Un tiroteo en escuela al norte de Bangkok sacudió este viernes a Tailandia y dejó un saldo de ocho personas fallecidas y 30 heridas, nueve de ellas en estado crítico. El ataque ocurrió en la provincia de Nonthaburi, en las instalaciones de la Escuela Debsirin Nonthaburi y en una vivienda cercana, y fue perpetrado por un alumno del propio centro educativo que se suicidó tras el ataque. El primer ministro tailandés, Anutin Charnvirakul, confirmó los detalles en una declaración pública y adelantó que el incidente podría acelerar una reforma legislativa sobre la posesión de armas en el país.
Lo que revelan los hechos del tiroteo en escuela de Nonthaburi
Según el resumen oficial de la Policía tailandesa, entre las víctimas mortales se encuentran los abuelos del presunto autor y varios profesores del plantel. Un dato que contradijo los reportes iniciales fue confirmado por las autoridades: ningún estudiante perdió la vida durante el ataque. El atacante, identificado como un alumno de entre 12 y 18 años —rango de edad que atiende la institución—, portaba más de 30 cartuchos de munición al momento del tiroteo. El arma utilizada fue una pistola compacta registrada a nombre de su abuelo, quien había sido profesor.
Anutin señaló que la reconstrucción de los hechos muestra una secuencia clara de acciones y objetivos específicos, lo que indica que el ataque fue planeado con cuidado. El primer ministro también apuntó al estrés académico como un posible factor desencadenante, aunque aclaró que la investigación continúa abierta. De no haberse suicidado el agresor, las autoridades estiman que el número de heridos habría sido considerablemente mayor.

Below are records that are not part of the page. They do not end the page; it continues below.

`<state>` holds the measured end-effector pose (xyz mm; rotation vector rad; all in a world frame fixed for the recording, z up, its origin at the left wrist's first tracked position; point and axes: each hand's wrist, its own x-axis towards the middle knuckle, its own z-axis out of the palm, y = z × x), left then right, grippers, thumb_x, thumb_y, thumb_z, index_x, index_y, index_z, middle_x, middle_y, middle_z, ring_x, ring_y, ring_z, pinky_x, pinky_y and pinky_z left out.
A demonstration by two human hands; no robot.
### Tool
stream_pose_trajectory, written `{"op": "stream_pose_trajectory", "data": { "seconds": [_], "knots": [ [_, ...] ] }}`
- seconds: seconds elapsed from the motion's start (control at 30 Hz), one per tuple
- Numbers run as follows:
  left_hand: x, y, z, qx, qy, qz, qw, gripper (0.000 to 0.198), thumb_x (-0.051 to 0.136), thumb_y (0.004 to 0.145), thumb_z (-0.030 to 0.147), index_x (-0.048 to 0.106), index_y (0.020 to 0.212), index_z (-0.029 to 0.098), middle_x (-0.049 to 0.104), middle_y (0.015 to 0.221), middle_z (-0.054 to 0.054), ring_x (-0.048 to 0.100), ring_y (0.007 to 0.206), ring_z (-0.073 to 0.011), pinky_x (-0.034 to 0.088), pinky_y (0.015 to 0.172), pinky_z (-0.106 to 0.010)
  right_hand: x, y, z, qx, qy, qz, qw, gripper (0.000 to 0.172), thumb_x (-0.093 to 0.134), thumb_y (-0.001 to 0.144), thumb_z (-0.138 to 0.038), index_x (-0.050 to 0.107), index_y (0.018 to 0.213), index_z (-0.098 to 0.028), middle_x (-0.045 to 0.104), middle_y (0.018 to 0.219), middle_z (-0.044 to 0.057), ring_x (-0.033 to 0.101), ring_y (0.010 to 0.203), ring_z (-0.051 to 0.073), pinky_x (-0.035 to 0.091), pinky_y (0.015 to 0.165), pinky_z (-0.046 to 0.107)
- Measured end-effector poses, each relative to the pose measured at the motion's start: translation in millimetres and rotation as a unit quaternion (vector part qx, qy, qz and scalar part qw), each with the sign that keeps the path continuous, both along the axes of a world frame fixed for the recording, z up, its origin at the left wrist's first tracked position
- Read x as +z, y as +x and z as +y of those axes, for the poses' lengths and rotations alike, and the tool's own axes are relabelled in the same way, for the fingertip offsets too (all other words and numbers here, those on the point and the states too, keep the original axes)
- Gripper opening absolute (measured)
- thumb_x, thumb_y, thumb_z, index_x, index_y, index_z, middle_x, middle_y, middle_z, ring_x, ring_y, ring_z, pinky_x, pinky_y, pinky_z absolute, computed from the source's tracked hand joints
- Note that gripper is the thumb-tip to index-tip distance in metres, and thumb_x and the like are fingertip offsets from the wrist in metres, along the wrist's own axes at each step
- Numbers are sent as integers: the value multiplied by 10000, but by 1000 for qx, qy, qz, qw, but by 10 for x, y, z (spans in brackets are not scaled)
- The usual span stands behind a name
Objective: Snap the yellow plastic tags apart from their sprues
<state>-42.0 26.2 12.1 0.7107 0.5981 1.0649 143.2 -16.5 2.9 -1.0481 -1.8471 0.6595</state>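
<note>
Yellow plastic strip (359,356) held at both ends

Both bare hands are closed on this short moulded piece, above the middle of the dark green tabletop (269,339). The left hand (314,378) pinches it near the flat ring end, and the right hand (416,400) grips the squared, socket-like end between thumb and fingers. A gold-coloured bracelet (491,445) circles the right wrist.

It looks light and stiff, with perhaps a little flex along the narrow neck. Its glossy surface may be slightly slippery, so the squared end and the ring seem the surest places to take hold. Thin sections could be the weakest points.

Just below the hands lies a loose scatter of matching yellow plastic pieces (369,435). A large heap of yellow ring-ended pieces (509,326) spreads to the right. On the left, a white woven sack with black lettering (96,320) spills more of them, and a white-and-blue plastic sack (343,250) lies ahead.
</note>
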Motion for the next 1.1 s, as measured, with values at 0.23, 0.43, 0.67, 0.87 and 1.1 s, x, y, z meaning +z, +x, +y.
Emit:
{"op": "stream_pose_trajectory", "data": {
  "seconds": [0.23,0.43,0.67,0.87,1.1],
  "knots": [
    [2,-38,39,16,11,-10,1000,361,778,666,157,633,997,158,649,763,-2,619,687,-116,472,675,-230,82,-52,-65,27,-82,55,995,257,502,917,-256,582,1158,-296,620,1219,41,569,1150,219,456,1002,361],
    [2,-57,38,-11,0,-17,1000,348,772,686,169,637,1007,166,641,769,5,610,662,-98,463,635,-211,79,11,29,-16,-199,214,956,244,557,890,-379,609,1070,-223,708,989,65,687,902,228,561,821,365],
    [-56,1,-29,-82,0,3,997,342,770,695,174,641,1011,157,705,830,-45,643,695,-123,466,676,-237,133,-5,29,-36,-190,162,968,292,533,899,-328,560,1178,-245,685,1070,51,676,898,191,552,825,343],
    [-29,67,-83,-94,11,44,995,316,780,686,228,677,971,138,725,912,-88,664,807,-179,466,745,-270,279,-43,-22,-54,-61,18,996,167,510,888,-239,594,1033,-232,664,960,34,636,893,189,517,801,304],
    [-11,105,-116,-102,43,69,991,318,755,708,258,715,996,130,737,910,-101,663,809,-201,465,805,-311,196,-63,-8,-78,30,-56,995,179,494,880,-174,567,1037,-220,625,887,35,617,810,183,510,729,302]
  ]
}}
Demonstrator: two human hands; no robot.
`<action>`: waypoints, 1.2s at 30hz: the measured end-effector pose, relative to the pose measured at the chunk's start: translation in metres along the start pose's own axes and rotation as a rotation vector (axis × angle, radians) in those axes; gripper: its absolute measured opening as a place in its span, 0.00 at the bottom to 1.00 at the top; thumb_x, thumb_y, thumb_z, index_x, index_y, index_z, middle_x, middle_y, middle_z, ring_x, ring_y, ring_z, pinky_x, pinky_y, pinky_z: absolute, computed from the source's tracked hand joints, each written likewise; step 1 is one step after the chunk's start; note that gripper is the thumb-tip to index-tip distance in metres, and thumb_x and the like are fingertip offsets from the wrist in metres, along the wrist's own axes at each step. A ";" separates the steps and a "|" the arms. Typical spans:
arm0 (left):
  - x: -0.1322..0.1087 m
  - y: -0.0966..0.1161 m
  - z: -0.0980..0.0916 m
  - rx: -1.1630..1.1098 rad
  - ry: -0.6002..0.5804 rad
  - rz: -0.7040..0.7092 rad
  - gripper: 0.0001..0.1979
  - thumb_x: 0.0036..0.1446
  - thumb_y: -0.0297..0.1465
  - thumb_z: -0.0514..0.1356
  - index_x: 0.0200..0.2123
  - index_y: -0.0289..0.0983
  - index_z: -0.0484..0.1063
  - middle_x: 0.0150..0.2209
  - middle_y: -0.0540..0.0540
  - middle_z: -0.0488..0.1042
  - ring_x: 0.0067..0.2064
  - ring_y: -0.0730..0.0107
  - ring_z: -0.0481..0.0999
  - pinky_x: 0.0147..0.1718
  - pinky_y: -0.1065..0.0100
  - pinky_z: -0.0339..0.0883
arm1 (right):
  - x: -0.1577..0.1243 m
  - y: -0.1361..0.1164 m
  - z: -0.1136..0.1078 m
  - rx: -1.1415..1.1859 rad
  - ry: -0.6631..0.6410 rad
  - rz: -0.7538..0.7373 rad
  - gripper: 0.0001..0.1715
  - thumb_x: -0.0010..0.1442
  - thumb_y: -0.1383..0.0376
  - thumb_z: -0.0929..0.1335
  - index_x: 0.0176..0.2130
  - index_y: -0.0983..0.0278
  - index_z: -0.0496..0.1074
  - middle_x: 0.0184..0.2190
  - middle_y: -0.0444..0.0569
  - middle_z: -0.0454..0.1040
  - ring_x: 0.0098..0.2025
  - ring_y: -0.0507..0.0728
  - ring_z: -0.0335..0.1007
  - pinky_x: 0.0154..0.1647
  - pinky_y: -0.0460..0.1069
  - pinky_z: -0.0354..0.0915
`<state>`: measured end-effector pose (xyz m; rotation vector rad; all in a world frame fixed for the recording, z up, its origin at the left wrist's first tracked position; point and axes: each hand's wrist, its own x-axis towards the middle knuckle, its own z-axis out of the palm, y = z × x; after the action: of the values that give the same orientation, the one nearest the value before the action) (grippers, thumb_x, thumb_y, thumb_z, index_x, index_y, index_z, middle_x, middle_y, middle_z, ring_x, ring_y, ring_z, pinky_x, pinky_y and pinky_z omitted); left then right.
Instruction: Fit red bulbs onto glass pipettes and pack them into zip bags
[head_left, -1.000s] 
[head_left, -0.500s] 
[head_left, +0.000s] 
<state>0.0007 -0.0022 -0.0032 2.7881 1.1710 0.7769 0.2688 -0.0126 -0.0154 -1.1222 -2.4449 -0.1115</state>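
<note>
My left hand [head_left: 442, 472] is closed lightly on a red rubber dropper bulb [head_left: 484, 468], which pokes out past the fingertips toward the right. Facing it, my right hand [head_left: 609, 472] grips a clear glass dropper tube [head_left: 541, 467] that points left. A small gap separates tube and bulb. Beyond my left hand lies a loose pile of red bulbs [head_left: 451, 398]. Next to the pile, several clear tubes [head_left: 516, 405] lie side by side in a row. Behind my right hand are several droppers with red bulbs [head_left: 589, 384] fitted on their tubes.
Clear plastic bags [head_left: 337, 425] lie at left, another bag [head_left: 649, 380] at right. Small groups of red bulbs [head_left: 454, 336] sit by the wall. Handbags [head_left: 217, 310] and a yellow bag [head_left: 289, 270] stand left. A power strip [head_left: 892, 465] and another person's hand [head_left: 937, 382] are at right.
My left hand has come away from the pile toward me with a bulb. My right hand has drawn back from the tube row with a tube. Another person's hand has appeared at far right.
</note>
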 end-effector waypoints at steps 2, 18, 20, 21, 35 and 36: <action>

Una institución histórica en el centro de la tragedia
La Escuela Debsirin Nonthaburi no es un centro educativo cualquiera. Ubicada a unos 15 kilómetros al noroeste de Bangkok, forma parte de una de las redes de escuelas públicas más antiguas y reconocidas de Tailandia, y atiende a alumnos de entre 12 y 18 años. Tras el tiroteo, el establecimiento fue desalojado de inmediato y quedó bajo custodia de la Policía y el Ministerio de Educación. Como medida preventiva, las clases presenciales fueron suspendidas hasta el lunes 17 de agosto para permitir el avance de las investigaciones.
El impacto del ataque en la comunidad educativa es difícil de dimensionar. Entre las víctimas fatales figuran docentes que formaban parte del cuerpo de profesores del plantel, lo que añade una capa de conmoción institucional al duelo colectivo. La imagen de una escuela custodiada por agentes armados y cerrada al público contrasta con la cotidianidad que debería caracterizar a un centro de enseñanza secundaria.
El dato que reabre el debate sobre armas en Tailandia
Este tiroteo en escuela no ocurre en el vacío. Tailandia registra una de las tasas más altas de posesión de armas de fuego en el sudeste asiático, impulsada en parte por el fácil acceso que tienen el personal del Ejército y la Policía a armamento que luego circula en el mercado informal. Las regulaciones vigentes sobre adquisición de armas son consideradas laxas y desactualizadas por expertos y legisladores.
Precisamente por eso, Anutin aprovechó la declaración pública para mencionar la necesidad de avanzar con una nueva ley sobre posesión de armas, actualmente en proceso legislativo. El hecho de que el arma utilizada en el ataque estuviera registrada a nombre del abuelo del agresor —un exdocente— ilustra con crudeza las grietas del sistema actual: un arma legal, en manos equivocadas, con consecuencias irreversibles. La tragedia de Nonthaburi podría convertirse en el catalizador político que ese proyecto de ley necesitaba para avanzar.